» **Your instructions**:
Using the data below, transcribe exactly everything from the line that contains "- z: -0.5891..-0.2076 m" down to the line that contains "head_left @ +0". Include both of those lines and none of the pictures.

Dataset content: Begin

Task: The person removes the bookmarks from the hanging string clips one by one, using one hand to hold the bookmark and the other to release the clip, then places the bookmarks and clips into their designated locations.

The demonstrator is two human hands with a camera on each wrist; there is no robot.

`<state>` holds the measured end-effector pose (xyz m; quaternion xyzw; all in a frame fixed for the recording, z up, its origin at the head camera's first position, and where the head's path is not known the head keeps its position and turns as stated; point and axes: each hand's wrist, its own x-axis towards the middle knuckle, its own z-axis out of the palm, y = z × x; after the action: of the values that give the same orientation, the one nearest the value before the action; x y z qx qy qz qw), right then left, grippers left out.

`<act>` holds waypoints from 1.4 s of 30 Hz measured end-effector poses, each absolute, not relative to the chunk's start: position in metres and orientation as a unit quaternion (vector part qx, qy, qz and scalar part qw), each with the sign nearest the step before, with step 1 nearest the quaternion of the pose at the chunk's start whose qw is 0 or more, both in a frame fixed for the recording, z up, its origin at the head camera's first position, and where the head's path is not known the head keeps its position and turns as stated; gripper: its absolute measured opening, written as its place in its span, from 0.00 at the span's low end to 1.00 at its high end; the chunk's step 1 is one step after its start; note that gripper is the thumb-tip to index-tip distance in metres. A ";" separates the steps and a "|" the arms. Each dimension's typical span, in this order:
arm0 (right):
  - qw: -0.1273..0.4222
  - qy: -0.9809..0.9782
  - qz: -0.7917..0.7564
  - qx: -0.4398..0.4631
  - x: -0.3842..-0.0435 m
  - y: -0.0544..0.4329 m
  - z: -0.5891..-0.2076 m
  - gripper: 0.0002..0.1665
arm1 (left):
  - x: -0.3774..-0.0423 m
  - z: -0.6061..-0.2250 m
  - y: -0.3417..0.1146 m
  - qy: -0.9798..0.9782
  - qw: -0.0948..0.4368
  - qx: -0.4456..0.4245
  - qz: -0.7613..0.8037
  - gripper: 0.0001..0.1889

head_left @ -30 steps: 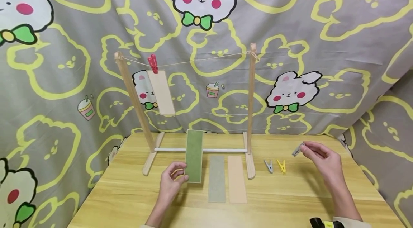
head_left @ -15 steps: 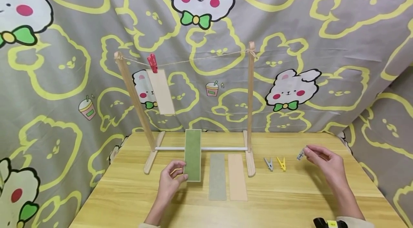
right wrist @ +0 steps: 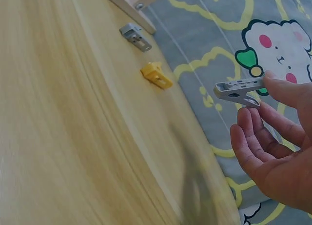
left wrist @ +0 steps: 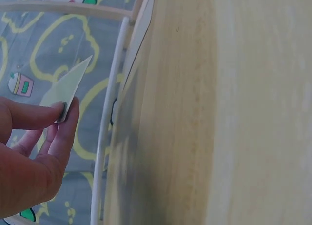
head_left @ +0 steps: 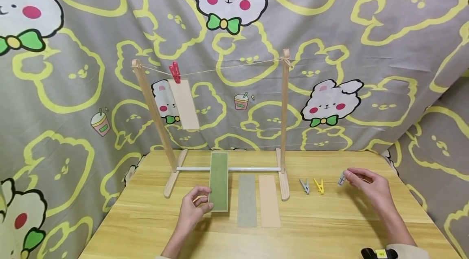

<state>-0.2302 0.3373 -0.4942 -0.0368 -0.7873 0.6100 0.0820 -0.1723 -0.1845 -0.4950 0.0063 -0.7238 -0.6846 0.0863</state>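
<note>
My left hand (head_left: pixel 194 207) pinches the left edge of a green rectangular card (head_left: pixel 219 181) with thumb and fingers, holding it upright above the table. The left wrist view shows this card (left wrist: pixel 68 88) nearly edge-on. At the right, my right hand (head_left: pixel 371 185) pinches a grey clothespin (right wrist: pixel 239 88) by its handle ends between thumb and fingertips, off the table. A grey-blue clothespin (head_left: pixel 305 186) and a yellow clothespin (head_left: pixel 319 186) lie on the table left of that hand. A grey card (head_left: pixel 247 201) and a peach card (head_left: pixel 269 201) lie flat right of the green one.
A wooden frame (head_left: pixel 284 112) stands at the back, with a string (head_left: pixel 234 66) between its posts and a white rod (head_left: pixel 253 169) low down. A red clothespin (head_left: pixel 174 72) holds a cream card (head_left: pixel 185 104) on the string. A patterned curtain (head_left: pixel 264 128) hangs behind.
The right hand has shifted slightly right and down with the grey clothespin, whose angle has turned. The green card has dipped a little in the left hand.
</note>
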 end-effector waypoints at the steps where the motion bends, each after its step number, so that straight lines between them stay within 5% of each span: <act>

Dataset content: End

» **Result**:
  - z: -0.5891..-0.2076 m
  - gripper: 0.0002..0.1665
arm1 (left):
  - x: -0.3774..-0.0423 m
  - z: -0.6061..-0.2250 m
  - y: -0.3417..0.1146 m
  - qy: -0.9798..0.9782
  - qw: -0.0948..0.4368
  - qx: -0.4456..0.4245
  - qz: -0.7613..0.8037
  - gripper: 0.0001..0.1889

head_left @ -30 steps: 
head_left @ -15 steps: 
right wrist @ +0 steps: 
left wrist @ +0 steps: 
head_left @ +0 steps: 

Besides the given answer, there is nothing more to add.